What you have to do:
Could you reproduce, word for word, everything below from the line containing "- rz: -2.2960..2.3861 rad" down to the line containing "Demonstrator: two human", with both of those lines included and no others?

·····

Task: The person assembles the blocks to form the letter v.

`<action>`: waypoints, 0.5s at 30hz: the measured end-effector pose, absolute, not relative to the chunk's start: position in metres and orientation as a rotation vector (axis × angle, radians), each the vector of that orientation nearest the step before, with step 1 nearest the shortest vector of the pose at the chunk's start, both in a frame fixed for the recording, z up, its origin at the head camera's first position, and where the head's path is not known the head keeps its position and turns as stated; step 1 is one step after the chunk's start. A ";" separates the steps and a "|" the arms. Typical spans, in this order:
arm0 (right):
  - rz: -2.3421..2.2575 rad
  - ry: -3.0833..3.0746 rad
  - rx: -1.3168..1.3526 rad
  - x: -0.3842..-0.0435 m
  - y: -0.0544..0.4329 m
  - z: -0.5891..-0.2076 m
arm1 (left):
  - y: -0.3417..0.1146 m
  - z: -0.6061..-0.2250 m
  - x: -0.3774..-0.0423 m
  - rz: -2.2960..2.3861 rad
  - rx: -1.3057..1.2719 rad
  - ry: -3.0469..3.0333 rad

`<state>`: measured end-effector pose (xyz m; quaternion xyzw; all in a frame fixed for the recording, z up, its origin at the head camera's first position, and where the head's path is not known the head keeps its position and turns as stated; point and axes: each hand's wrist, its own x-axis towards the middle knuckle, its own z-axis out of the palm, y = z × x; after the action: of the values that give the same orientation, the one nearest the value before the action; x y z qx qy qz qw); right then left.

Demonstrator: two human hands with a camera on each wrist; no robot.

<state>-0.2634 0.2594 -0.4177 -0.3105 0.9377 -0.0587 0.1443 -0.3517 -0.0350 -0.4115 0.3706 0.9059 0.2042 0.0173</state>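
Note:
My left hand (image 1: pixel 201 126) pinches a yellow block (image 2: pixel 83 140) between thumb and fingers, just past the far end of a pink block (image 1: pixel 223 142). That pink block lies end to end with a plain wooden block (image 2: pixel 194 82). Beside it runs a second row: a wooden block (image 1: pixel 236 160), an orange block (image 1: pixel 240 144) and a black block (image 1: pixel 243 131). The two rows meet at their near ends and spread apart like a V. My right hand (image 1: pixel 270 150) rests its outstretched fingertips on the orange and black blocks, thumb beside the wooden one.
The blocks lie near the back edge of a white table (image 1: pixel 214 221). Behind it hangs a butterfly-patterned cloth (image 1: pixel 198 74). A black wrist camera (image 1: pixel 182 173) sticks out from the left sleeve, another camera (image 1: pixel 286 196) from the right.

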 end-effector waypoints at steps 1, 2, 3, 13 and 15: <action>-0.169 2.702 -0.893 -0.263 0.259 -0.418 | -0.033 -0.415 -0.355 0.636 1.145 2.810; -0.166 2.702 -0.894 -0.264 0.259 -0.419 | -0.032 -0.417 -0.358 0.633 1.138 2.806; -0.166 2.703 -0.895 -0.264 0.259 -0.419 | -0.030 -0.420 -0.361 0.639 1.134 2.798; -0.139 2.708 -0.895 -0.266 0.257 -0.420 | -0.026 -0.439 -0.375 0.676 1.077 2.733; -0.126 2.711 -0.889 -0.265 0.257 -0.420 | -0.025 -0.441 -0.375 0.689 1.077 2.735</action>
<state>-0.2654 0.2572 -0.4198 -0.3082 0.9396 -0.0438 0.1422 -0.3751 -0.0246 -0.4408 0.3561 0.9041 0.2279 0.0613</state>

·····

Task solution:
  - rz: -2.2960..2.3861 rad
  - rx: -1.3057..1.2719 rad
  - ry: -3.0469..3.0333 rad

`<state>`: measured end-effector pose (xyz m; quaternion xyzw; all in a frame fixed for the recording, z up, its origin at the head camera's first position, and where the head's path is not known the head keeps its position and turns as stated; point and axes: each hand's wrist, its own x-axis towards the middle knuckle, its own z-axis out of the palm, y = z × x; after the action: of the values that give the same orientation, the one nearest the value before the action; x y z qx qy qz qw); right then left.

Demonstrator: two human hands with a camera on each wrist; no robot.

With the answer given, the exercise is closed.